**** Given material ****

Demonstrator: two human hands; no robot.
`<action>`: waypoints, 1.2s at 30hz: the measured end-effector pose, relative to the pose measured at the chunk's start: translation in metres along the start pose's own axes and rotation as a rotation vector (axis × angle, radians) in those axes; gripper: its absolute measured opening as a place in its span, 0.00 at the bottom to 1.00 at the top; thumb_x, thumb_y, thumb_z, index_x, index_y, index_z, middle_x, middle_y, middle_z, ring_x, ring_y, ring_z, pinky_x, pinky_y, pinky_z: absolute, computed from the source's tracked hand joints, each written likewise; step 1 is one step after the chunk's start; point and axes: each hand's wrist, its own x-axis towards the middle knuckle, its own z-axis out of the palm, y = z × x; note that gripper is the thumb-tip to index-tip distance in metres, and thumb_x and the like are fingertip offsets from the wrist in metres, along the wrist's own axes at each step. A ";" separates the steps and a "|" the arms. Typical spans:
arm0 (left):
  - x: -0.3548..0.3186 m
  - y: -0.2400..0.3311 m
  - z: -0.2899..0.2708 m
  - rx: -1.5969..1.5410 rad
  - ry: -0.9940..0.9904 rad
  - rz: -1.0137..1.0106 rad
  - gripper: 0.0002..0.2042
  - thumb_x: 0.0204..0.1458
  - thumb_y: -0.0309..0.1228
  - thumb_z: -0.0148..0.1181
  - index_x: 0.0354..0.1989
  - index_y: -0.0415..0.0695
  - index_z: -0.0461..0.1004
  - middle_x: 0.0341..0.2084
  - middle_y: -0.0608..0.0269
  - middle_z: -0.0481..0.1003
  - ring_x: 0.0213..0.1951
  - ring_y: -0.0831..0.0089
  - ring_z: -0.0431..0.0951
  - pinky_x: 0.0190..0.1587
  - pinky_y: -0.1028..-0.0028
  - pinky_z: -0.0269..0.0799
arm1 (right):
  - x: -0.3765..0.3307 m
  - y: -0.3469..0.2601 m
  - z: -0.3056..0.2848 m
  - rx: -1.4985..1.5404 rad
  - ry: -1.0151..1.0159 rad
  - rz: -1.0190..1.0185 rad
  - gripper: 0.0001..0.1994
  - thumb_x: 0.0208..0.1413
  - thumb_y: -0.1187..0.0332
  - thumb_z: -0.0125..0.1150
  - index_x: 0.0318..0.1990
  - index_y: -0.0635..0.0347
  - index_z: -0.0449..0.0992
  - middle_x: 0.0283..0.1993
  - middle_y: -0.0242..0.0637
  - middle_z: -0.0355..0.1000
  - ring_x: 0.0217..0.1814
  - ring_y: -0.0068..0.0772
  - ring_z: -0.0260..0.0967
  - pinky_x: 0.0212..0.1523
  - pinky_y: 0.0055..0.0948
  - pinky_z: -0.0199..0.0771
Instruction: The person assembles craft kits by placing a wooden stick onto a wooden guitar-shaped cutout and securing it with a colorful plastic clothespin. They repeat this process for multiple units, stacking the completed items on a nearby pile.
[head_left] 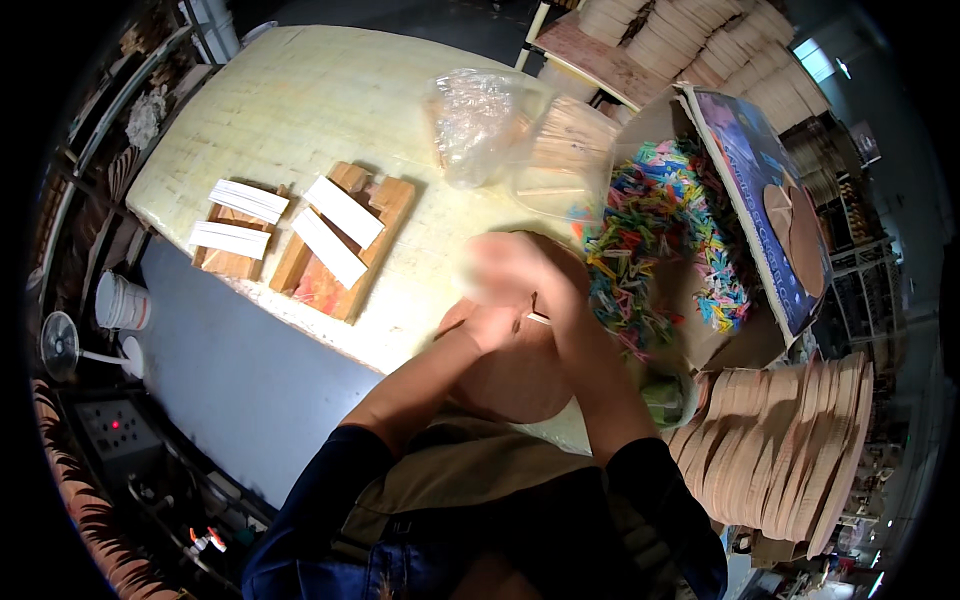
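A brown, rounded wooden panel [520, 375] is set flat on a pale tabletop [300, 95], with its lower end brought close to the near edge, in front of an apron [450, 465]. It is covered in part by two bare hands. The left hand [490, 325] is placed low over the panel's middle and is partly hidden; whether anything is gripped by it cannot be told. The right hand [503, 268] is reached across above it and blurred, so its finger position cannot be told either. A small pale strip [538, 318] is seen on the panel, just beside the right wrist.

To the left, a stretch of tabletop is left between the panel and two wooden frames [397, 205], which are topped with white strips [330, 248] and set near the table's edge. Beyond the panel's far end, room is narrowed by a clear bag of thin wooden sticks [570, 150]. The right side is hemmed in by many-coloured clips [640, 240], heaped beside the panel and up against an open box with a printed flap [735, 150].
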 end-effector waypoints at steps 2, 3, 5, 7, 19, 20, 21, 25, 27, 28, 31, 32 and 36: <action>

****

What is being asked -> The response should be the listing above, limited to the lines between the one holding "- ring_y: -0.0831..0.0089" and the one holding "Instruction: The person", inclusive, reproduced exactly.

Written answer ->
  - ring_y: -0.0831..0.0089
  - ring_z: -0.0431..0.0951
  - pinky_x: 0.0190..0.1587
  - pinky_y: -0.1028..-0.0028
  - pinky_z: -0.0269..0.0799
arm1 (right):
  - x: -0.3765..0.3307 m
  - y: -0.3469..0.2601 m
  - z: -0.3056..0.2848 m
  - rx: -1.4985..1.5404 rad
  - ry: -1.0151..1.0159 rad
  - rz: -1.0190..1.0185 rad
  - gripper: 0.0001..0.1994
  - thumb_x: 0.0208..0.1413
  - thumb_y: -0.1187..0.0332
  - thumb_z: -0.0125..0.1150
  - index_x: 0.0318..0.1990
  - index_y: -0.0635..0.0347
  - index_z: -0.0449..0.0992
  - middle_x: 0.0283..0.1993
  - middle_y: -0.0242..0.0637
  - middle_z: -0.0355..0.1000
  - ring_x: 0.0217..0.1814
  - ring_y: -0.0068..0.0772
  - ring_z: -0.0260..0.0967
  - pinky_x: 0.0212..0.1523
  - pinky_y: 0.0055..0.0948
  - pinky_z: -0.0199..0.0771
Instruction: The person assembles craft kits by placing a wooden stick onto a wooden guitar-shaped cutout and securing it with a colorful plastic clothespin. They repeat this process for multiple units, stacking the completed items on a nearby pile.

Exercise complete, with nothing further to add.